AG Nordenham, Urteil vom 5. Juni 1992, 3 C 121/92
Begriff des Grenzbaums
Gericht
AG Nordenham
Art der Entscheidung
Urteil
Datum
05. 06. 1992
Aktenzeichen
3 C 121/92
Leitsatz des Gerichts
Wenn der Baum auf der Grenze steht und somit die Grenze direkt durch den Stamm des Baumes verläuft, handelt es sich grundsätzlich um einen Grenzbaum. Wendet sich der Stamm eines solchen Baumes, unmittelbar nach seinem Austritt aus dem Boden schrägliegend von der Grenze ab, ist der Baum dennoch kein Grenzbaum.
Tatbestand
Auszüge aus dem Sachverhalt:
Die 15 Jahre alte Weide, die sich nach der Behauptung des Kl. auf der Grenze befindet, kriecht praktisch von ihrem Fuß in das Grundstück der Bekl. ab und erhebt sich erst nach 1,50 m langsam in der Schräglage. Der Kl. behauptet, die in die Fundamente seines Hauses eindringenden und dieses zerstörenden Wurzeln der Weide schädigten sein Grundstück. Darüber hinaus nehme ihm der Baum das Licht in seiner Küche. Die Klage auf Duldung der Entfernung des Baumes hatte keinen Erfolg.
Entscheidungsgründe
Auszüge aus den Gründen:
Ein Anspruch aus § 923 II BGB auf Beseitigung der Weide steht dem Kl. nicht zu. Die Strauchweide ist nämlich kein Grenzbaum im Sinne der genannten Vorschrift.
Zwar läuft die Grundstücksgrenze genau durch den Wurzelfuß des Baumes, doch wendet sich dieser unmittelbar nach dem Austritt aus der Erde schrägliegend von der Grenze ab in das Grundstück der Bekl. hinein. Voraussetzung für eine Qualifizierung als Grenzbaum ist aber gem. § 923 I BGB, dass der Baum auf der Grenze „steht“. Erst wenn der Baum auf der Grenze steht und somit die Grenze direkt durch den Stamm des Baumes verläuft, ist es gerechtfertigt, das Eigentum an den Früchten und, im Falle des Abschlags auch an dem Baum selbst zu gleichen Teilen zwischen den Nachbarn aufzuteilen. Im übrigen müssen alle Vorschriften, die die Beseitigung, das Zurückschneiden oder die Zerstörung von Pflanzenwerk beinhalten, mit Rücksicht auf die bedrohte Natur und damit auch auf Art. 14 II GG eng ausgelegt werden; im Zweifelsfalle muss deshalb, wie auch hier, zugunsten der lebenden Natur entschieden werden.

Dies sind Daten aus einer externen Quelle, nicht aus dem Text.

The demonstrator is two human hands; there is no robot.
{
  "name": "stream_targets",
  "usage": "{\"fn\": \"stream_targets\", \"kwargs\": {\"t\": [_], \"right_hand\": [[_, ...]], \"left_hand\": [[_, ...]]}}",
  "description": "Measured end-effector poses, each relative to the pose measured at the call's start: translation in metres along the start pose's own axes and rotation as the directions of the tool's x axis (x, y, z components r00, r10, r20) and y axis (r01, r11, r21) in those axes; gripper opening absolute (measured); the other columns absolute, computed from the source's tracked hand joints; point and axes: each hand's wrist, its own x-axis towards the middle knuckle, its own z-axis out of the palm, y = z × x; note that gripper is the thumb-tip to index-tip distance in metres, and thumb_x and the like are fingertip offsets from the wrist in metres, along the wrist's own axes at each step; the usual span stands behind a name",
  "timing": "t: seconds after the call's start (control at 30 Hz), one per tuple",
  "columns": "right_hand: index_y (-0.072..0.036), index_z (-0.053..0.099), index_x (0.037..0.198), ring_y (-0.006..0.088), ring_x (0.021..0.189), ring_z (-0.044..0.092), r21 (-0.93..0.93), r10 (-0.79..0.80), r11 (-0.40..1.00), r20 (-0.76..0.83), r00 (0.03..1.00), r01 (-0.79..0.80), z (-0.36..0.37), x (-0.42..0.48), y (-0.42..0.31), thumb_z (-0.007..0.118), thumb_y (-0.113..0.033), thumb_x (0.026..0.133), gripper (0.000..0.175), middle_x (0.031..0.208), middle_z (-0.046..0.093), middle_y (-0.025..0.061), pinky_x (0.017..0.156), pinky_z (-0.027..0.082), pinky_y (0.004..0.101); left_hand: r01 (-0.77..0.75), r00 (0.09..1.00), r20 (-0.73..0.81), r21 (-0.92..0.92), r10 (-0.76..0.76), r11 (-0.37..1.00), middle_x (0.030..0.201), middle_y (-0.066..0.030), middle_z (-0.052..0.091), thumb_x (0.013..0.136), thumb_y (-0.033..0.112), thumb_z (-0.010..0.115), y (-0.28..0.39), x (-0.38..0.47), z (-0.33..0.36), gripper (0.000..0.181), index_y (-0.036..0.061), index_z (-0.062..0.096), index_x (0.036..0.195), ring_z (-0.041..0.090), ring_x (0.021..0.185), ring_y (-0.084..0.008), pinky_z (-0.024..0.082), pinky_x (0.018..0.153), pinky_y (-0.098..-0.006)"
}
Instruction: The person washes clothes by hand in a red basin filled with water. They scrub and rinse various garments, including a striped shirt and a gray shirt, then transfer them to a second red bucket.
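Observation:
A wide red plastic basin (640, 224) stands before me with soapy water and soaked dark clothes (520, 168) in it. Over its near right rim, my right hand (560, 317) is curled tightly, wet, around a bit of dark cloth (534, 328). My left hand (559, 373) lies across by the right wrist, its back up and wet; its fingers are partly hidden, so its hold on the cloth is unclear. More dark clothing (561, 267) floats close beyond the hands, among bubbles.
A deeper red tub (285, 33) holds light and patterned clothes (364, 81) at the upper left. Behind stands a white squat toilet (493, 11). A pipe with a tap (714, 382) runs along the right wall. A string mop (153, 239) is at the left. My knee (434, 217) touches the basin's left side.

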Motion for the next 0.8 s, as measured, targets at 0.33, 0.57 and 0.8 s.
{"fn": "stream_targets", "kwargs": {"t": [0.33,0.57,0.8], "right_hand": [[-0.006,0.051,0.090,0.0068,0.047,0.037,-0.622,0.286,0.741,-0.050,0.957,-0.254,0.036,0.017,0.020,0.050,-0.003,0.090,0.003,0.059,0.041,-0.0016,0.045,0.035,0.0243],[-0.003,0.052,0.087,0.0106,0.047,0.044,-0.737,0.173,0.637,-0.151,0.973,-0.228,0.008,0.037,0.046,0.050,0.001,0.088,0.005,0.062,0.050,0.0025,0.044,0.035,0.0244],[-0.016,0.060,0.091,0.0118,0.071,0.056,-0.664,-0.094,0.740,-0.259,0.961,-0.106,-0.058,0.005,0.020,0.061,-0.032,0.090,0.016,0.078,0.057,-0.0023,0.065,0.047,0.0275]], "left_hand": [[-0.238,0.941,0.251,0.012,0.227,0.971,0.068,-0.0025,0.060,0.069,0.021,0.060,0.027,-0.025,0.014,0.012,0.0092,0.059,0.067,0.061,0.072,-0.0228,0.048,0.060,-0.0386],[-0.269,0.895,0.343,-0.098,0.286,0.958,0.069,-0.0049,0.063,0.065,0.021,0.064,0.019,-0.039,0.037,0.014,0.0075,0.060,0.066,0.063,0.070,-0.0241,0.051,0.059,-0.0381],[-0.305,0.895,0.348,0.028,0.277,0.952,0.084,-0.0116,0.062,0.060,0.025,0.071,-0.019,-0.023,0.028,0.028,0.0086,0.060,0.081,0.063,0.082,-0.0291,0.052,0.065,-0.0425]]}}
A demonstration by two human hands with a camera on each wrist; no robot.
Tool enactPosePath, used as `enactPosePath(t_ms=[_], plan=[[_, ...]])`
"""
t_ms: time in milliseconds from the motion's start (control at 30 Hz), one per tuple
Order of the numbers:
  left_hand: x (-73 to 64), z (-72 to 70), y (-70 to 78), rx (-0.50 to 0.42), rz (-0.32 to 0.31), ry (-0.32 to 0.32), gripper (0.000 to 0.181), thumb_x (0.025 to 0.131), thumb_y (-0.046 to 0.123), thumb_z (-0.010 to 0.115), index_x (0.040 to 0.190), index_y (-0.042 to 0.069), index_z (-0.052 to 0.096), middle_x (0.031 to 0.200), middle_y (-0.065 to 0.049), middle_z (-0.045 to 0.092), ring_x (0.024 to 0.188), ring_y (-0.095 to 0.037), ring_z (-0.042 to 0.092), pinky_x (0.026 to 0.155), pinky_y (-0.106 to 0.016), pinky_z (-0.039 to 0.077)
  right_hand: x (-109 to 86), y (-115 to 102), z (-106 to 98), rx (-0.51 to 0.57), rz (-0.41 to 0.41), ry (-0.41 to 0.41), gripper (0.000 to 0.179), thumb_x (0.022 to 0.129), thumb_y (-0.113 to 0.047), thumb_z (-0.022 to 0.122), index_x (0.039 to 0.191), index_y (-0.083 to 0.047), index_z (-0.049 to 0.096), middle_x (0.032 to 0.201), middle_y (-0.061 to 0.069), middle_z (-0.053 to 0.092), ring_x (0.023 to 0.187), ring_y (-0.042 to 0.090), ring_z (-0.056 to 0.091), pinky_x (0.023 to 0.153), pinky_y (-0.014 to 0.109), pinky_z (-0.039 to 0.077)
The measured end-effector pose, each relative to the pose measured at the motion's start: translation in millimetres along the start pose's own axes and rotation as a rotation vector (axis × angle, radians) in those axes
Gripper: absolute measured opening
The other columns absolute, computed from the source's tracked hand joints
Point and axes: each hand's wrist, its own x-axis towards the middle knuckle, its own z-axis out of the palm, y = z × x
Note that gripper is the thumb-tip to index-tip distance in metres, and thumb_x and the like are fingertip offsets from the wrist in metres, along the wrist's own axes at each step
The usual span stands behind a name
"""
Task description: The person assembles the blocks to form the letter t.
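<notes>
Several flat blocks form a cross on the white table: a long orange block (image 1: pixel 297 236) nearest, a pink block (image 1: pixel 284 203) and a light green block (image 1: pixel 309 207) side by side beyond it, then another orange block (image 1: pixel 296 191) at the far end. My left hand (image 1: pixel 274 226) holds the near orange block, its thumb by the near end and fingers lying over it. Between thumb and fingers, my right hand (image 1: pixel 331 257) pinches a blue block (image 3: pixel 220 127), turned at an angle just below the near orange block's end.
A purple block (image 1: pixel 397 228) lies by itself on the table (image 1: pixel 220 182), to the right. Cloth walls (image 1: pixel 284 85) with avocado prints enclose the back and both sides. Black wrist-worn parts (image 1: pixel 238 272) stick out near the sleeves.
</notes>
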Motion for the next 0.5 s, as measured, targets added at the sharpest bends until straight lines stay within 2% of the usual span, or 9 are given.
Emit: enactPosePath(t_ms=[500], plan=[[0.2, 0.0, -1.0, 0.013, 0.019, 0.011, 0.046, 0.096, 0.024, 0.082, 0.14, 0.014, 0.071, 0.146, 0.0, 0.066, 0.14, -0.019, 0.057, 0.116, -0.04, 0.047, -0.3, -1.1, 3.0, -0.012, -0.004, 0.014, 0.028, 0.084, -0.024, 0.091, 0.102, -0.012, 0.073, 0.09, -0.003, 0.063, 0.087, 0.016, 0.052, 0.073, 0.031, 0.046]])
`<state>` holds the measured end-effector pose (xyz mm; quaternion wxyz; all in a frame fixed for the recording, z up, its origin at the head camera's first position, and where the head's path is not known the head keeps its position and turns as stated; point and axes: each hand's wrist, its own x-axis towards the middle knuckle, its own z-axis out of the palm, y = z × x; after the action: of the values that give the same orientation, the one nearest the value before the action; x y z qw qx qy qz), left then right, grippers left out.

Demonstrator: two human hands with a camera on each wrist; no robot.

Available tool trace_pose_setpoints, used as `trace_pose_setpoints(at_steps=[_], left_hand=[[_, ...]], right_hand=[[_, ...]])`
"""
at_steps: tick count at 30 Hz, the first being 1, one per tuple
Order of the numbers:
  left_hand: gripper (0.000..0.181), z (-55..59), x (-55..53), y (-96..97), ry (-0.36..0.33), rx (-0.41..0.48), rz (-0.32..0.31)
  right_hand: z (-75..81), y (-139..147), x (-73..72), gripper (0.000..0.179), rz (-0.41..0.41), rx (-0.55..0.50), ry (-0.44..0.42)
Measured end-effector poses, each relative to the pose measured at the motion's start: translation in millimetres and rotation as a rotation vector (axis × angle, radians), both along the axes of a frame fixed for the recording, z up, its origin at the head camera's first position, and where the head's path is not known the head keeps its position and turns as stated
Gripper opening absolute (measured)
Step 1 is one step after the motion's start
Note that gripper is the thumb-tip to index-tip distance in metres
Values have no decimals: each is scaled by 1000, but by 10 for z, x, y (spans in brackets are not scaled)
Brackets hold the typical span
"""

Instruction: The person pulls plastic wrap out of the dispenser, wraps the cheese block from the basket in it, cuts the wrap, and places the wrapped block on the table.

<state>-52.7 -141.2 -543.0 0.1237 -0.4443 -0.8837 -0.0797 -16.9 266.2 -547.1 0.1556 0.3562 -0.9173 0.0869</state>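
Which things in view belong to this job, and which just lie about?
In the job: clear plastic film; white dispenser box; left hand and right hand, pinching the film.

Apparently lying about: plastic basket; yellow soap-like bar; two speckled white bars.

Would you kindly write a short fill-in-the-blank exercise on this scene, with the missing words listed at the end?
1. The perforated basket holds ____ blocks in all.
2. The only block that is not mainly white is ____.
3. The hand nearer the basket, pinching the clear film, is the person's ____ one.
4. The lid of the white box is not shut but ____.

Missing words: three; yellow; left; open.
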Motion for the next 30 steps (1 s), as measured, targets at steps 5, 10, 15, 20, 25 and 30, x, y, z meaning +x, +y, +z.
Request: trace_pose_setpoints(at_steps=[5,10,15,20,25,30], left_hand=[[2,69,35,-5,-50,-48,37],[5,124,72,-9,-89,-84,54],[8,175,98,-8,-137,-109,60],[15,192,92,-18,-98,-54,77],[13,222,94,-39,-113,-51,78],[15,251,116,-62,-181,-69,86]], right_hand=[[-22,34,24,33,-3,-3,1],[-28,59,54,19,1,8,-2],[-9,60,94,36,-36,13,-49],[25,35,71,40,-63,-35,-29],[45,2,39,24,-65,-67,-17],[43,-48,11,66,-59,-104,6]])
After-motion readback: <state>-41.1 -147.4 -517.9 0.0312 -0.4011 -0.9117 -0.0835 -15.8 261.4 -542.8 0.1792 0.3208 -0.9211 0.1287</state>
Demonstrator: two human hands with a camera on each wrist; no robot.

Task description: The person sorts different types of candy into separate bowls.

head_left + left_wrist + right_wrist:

Der Anspruch des Kl. rechtfertigt sich auch nicht aus § 910 BGB, da der Kl. insoweit nicht die Beseitigung des Überwuchses des Wurzelfußes bzw. der Wurzeln, verlangt, sondern die Entfernung des gesamten Baumes begehrt. Hierbei handelt es sich um etwas Anderes und nicht um ein Weniger, so dass das Gericht auch insoweit dem Antrag des Kl. nicht entsprechen konnte. § 1004 BGB greift ebenfalls nicht ein. Abgesehen davon, dass für die Anwendbarkeit dieser Vorschrift neben den §§ 923 II, 910 BGB als spezialgesetzlichen Regelungen kein Raum ist, hat der Sachverständige F festgestellt, dass die Wurzeln das Mauerwerk bzw. das Fundament des Gebäudes des Kl. nicht angreifen.
Ein Anspruch des Kl. aus § 53 NdsNachbarG schließlich ist nicht gegeben, da die Geltendmachung eines derartigen Anspruches gem. § 54 NdsNachbarG verfristet ist. Zwischen den Parteien ist nach der Augenscheinseinnahme und aufgrund der Äußerung des Sachverständigen F unstreitig geworden, dass der Baum mindestens 15 Jahre alt ist.